Other photographs showed surfers in exotic locales: “Puerto Escondido,” “Sunset Beach, Hawaii,” “Playa Hermosa, Costa Rica.”
In the early days of the Israeli surf scene, there were only Doc’s boards, and then, as more surfers travelled, they would beg and borrow and bring back more, Jarom said. It went that way until there were a few hundred surfers; finally Jarom decided to start making his own boards. He travelled to California, where he worked for Gordon Clark, founder of Clark Foam, the industry standard in surfboard blanks (unshaped boards) until a few years ago.

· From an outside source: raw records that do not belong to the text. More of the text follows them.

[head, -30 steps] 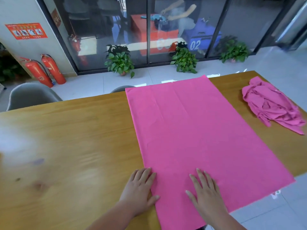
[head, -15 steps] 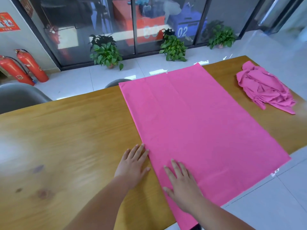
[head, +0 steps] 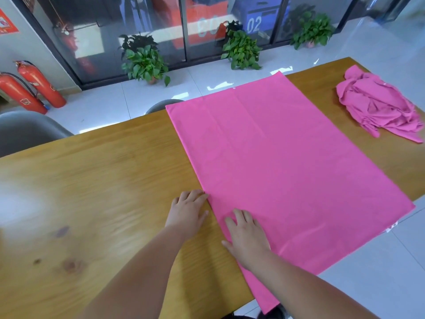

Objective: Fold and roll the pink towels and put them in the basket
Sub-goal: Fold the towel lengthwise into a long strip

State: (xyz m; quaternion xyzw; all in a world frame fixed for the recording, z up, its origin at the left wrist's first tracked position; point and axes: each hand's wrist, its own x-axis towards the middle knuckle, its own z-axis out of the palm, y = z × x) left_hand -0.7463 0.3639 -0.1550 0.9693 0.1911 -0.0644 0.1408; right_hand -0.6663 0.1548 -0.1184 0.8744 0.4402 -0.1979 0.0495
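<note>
On table (head: 92, 192), flat towel (head: 287, 169) lengthwise near-to-far

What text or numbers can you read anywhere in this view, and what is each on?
"02": white digits on the blue box behind the glass doors.
Pale digits on the orange-red box beside it: too blurred to read.
Red wall sign at far left: cut off, unreadable.
Labels on the two red fire extinguishers: too small to read.

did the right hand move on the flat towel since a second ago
Yes. The right hand slid left across the flat towel, toward its left edge and the left hand.
</note>
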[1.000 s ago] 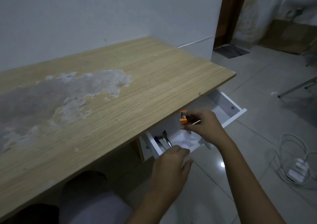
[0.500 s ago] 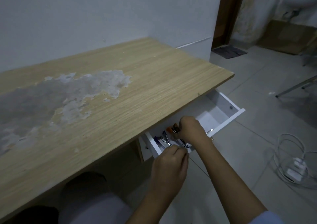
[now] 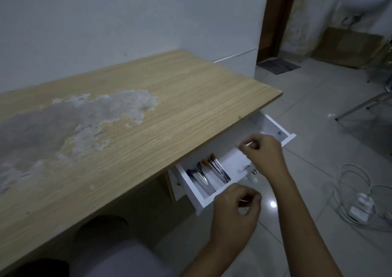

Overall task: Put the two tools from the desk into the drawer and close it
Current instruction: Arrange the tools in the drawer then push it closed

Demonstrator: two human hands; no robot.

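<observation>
Two tools point(image 3: 212, 173): in drawer point(image 3: 197, 200), stiff, light metal.
Hands: left hand point(image 3: 235, 211) and right hand point(image 3: 265, 156) loosely curled, empty.
Hold: drawer's near front edge.

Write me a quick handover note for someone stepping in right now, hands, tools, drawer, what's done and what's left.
Left hand: loosely curled at the front edge of the drawer, holding no tool.
Right hand: above the drawer's middle, fingers curled; whether it pinches anything small is unclear.
Tools: the orange-tipped tool lies inside the drawer's left part, beside other metal tools.
Desk: no tools visible on top.
Done: tools appear to be in the drawer.
Left: withdraw the hands and push the open drawer shut.
</observation>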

That morning, 45 boys and girls from the Extreme Surfing School in Hadera were scheduled to come in and tour the shop. Before they arrived, Jarom stood in the stairwell to sneak a cigarette before they came. “In Israel, God didn’t give us good waves,” he said wryly, shaking his head and grinning on one side of his mouth. There had been talk once of establishing a Jewish enclave in New Zealand, he said. The surf would have been better there. “It’s an island,” he said, “and the only thing you fight with are the sheep.”
He heard the children coming, marching in a single-file line, and quickly stubbed out his cigarette. He led them into his shop, where Ultrawave boards lined the walls, along with board shorts, T-shirts, leashes, wax and other equipment.
They broke the group into two, with Perry explaining the equipment in the showroom, and Musa leading the children through the back of the shop, where three employees cranked out more than a dozen boards a week – producing as many in two weeks as had made it into Gaza over the past couple of years.
The Israeli children shuffled through the shop, grinning, jostling and pointing at the unshaped, unpainted boards on the walls and racks, and the droplets of resin that fell on the floor. A heavy chemical smell wafted through the place. Jarom predicted that maybe 10 per cent of these kids would go on to be lifelong surfers; that was from one school alone. The tour ended in the stairwell, where some of the boys stared at the photos in awe – at massive barrels, crystalline faces, riders nailing kick-outs and carving bottomturns. For them it was a plausible future. They might take trips one day to the Maldives or Mexico, Hawaii or Bali.
It was also the kind of future that Olsen saw for the Gaza Surf Club. Never mind that the guys at Gaza’s Sheik Khazdien beach were down to three surfboards from last year’s 9 (the others had been broken by inexperienced kids). Never mind that the boards from California were still sitting in storage in Tel Aviv, and that the Gaza Surf Club was not much closer to taking off than it had been two years earlier. Both Olsen and Rashkovan said they weren’t worried; in time the boards would come, the club would form. Surfing would find a way.